WORK TO BE COMPLETED:
Here is a listing; restate all of it exactly.

GIVEN MATERIAL:
************
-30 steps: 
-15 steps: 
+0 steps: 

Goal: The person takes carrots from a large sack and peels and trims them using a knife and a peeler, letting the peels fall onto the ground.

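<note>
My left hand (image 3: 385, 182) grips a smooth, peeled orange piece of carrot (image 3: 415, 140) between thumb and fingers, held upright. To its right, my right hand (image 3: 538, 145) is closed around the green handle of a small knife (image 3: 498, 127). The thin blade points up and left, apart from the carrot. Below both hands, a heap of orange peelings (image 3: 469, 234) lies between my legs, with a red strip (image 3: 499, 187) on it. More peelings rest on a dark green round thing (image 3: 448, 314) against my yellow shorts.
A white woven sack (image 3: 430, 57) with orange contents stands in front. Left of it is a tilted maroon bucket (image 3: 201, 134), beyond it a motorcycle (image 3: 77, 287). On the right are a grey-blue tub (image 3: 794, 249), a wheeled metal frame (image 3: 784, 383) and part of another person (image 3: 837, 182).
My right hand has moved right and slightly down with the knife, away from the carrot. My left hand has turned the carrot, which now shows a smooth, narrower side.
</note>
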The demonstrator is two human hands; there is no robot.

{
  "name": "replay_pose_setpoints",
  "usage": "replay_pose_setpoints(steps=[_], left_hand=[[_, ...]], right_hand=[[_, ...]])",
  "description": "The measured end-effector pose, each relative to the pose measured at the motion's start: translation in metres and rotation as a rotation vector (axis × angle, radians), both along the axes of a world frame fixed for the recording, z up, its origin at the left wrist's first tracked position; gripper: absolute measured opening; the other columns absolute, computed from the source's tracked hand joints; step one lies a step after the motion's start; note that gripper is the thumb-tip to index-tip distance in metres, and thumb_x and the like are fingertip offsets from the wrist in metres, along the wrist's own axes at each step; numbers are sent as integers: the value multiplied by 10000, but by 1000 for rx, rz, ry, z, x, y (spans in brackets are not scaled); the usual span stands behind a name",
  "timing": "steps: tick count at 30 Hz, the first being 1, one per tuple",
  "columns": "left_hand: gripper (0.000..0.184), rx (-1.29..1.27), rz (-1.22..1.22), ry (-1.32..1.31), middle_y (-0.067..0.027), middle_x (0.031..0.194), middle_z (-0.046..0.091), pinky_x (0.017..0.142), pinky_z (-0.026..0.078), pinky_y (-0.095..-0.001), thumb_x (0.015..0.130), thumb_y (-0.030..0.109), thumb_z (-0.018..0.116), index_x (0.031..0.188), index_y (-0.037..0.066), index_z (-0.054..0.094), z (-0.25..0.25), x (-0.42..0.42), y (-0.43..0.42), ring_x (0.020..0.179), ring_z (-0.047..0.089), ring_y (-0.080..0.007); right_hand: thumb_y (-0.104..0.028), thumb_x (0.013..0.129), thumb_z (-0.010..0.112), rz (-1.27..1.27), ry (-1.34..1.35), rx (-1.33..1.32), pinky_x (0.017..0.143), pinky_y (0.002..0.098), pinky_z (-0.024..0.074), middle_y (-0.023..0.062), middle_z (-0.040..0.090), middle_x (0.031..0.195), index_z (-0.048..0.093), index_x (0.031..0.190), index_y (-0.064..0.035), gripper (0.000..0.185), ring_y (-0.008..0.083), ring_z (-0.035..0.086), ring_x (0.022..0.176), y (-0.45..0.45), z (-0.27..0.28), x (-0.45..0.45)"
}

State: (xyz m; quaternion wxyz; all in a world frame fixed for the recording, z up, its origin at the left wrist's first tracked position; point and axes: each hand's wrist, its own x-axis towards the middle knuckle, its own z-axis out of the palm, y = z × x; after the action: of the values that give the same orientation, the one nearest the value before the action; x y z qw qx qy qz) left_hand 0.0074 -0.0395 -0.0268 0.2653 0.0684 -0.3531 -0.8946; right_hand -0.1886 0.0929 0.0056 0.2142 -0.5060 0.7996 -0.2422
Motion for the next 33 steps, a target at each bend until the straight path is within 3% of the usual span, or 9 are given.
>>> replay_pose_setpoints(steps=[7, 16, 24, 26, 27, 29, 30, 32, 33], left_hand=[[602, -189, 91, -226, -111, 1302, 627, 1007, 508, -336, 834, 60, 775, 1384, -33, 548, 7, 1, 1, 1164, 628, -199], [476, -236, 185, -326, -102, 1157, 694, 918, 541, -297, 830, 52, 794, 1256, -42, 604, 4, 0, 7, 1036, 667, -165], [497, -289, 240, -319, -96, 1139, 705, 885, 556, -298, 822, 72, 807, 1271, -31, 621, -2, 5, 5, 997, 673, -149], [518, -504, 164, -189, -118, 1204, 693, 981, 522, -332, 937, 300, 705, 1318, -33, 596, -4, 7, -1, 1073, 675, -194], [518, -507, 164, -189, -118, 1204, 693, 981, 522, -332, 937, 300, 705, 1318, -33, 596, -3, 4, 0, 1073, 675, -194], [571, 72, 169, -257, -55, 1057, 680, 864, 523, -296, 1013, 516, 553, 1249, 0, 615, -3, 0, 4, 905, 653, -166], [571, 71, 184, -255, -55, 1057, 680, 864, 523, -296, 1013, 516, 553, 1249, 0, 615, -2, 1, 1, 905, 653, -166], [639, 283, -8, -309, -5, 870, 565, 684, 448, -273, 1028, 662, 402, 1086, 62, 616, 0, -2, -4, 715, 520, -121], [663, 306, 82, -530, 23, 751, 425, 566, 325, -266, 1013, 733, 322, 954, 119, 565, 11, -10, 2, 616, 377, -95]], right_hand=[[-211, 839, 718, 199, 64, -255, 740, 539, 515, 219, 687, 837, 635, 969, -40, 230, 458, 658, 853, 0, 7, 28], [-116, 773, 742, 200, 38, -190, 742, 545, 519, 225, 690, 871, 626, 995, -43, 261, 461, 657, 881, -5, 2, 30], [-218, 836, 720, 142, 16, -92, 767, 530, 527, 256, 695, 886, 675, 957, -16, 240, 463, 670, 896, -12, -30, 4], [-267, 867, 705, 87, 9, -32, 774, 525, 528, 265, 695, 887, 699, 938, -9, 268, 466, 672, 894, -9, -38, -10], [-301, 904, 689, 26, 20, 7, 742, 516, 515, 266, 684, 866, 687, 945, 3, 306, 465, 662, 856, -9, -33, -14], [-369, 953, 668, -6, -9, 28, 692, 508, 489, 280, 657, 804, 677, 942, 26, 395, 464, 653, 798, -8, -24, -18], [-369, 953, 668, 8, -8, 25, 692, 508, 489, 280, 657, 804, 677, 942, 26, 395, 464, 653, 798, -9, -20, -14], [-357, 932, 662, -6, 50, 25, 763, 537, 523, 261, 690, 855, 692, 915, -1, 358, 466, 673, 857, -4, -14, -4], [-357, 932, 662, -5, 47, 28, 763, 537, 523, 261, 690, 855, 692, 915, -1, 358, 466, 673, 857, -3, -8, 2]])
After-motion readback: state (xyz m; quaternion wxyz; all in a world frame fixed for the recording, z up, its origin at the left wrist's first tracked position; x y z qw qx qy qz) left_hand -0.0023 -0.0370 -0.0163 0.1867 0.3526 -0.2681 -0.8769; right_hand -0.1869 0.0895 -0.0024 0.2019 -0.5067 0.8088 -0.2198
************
EXPECTED ANSWER:
-30 steps: 
-15 steps: 
+0 steps: 

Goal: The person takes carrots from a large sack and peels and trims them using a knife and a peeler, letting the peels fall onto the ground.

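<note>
My left hand (image 3: 385, 182) grips a smooth, peeled orange piece of carrot (image 3: 415, 140) between thumb and fingers, held upright. To its right, my right hand (image 3: 538, 145) is closed around the green handle of a small knife (image 3: 498, 127). The thin blade points up and left, apart from the carrot. Below both hands, a heap of orange peelings (image 3: 469, 234) lies between my legs, with a red strip (image 3: 499, 187) on it. More peelings rest on a dark green round thing (image 3: 448, 314) against my yellow shorts.
A white woven sack (image 3: 430, 57) with orange contents stands in front. Left of it is a tilted maroon bucket (image 3: 201, 134), beyond it a motorcycle (image 3: 77, 287). On the right are a grey-blue tub (image 3: 794, 249), a wheeled metal frame (image 3: 784, 383) and part of another person (image 3: 837, 182).
My right hand has moved right and slightly down with the knife, away from the carrot. My left hand has turned the carrot, which now shows a smooth, narrower side.
</note>
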The demonstrator is two human hands; there is no robot.

{
  "name": "replay_pose_setpoints",
  "usage": "replay_pose_setpoints(steps=[_], left_hand=[[_, ...]], right_hand=[[_, ...]])",
  "description": "The measured end-effector pose, each relative to the pose measured at the motion's start: translation in metres and rotation as a rotation vector (axis × angle, radians), both along the axes of a world frame fixed for the recording, z up, its origin at the left wrist's first tracked position; gripper: absolute measured opening; the other columns absolute, computed from the source's tracked hand joints; step one lies a step after the motion's start; note that gripper is the thumb-tip to index-tip distance in metres, and thumb_x and the like are fingertip offsets from the wrist in metres, along the wrist's own axes at each step; numbers are sent as integers: the value multiplied by 10000, but by 1000 for rx, rz, ry, z, x, y (spans in brackets are not scaled); the usual span stands behind a name",
  "timing": "steps: tick count at 30 Hz, the first being 1, one per tuple",
  "columns": "left_hand: gripper (0.000..0.184), rx (-1.29..1.27), rz (-1.22..1.22), ry (-1.32..1.31), middle_y (-0.067..0.027), middle_x (0.031..0.194), middle_z (-0.046..0.091), pinky_x (0.017..0.142), pinky_z (-0.026..0.078), pinky_y (-0.095..-0.001), thumb_x (0.015..0.130), thumb_y (-0.030..0.109), thumb_z (-0.018..0.116), index_x (0.031..0.188), index_y (-0.037..0.066), index_z (-0.054..0.094), z (-0.25..0.25), x (-0.42..0.42), y (-0.43..0.42), ring_x (0.020..0.179), ring_z (-0.047..0.089), ring_y (-0.080..0.007); right_hand: thumb_y (-0.104..0.028), thumb_x (0.013..0.129), thumb_z (-0.010..0.112), rz (-1.27..1.27), ry (-1.34..1.35), rx (-1.33..1.32), pinky_x (0.017..0.143), pinky_y (0.002..0.098), pinky_z (-0.024..0.074), middle_y (-0.023..0.062), middle_z (-0.040..0.090), middle_x (0.031..0.195), index_z (-0.048..0.093), index_x (0.031..0.190), index_y (-0.064..0.035), gripper (0.000..0.185), ring_y (-0.008..0.083), ring_z (-0.035..0.086), ring_x (0.022..0.176), y (-0.45..0.45), z (-0.27..0.28), x (-0.45..0.45)"
}

State: (xyz m; quaternion wxyz; all in a world frame fixed for the recording, z up, its origin at the left wrist's first tracked position; point and axes: each hand's wrist, its own x-axis towards the middle knuckle, its own z-axis out of the palm, y = z × x; after the action: of the values that give the same orientation, the one nearest the value before the action; x y z qw qx qy qz) left_hand 0.0074 -0.0395 -0.0268 0.2653 0.0684 -0.3531 -0.8946; right_hand -0.1886 0.0929 0.0056 0.2142 -0.5060 0.7996 -0.2422
Motion for the next 33 steps, a target at each bend until the straight path is within 3% of the usual span, or 9 are given.
>>> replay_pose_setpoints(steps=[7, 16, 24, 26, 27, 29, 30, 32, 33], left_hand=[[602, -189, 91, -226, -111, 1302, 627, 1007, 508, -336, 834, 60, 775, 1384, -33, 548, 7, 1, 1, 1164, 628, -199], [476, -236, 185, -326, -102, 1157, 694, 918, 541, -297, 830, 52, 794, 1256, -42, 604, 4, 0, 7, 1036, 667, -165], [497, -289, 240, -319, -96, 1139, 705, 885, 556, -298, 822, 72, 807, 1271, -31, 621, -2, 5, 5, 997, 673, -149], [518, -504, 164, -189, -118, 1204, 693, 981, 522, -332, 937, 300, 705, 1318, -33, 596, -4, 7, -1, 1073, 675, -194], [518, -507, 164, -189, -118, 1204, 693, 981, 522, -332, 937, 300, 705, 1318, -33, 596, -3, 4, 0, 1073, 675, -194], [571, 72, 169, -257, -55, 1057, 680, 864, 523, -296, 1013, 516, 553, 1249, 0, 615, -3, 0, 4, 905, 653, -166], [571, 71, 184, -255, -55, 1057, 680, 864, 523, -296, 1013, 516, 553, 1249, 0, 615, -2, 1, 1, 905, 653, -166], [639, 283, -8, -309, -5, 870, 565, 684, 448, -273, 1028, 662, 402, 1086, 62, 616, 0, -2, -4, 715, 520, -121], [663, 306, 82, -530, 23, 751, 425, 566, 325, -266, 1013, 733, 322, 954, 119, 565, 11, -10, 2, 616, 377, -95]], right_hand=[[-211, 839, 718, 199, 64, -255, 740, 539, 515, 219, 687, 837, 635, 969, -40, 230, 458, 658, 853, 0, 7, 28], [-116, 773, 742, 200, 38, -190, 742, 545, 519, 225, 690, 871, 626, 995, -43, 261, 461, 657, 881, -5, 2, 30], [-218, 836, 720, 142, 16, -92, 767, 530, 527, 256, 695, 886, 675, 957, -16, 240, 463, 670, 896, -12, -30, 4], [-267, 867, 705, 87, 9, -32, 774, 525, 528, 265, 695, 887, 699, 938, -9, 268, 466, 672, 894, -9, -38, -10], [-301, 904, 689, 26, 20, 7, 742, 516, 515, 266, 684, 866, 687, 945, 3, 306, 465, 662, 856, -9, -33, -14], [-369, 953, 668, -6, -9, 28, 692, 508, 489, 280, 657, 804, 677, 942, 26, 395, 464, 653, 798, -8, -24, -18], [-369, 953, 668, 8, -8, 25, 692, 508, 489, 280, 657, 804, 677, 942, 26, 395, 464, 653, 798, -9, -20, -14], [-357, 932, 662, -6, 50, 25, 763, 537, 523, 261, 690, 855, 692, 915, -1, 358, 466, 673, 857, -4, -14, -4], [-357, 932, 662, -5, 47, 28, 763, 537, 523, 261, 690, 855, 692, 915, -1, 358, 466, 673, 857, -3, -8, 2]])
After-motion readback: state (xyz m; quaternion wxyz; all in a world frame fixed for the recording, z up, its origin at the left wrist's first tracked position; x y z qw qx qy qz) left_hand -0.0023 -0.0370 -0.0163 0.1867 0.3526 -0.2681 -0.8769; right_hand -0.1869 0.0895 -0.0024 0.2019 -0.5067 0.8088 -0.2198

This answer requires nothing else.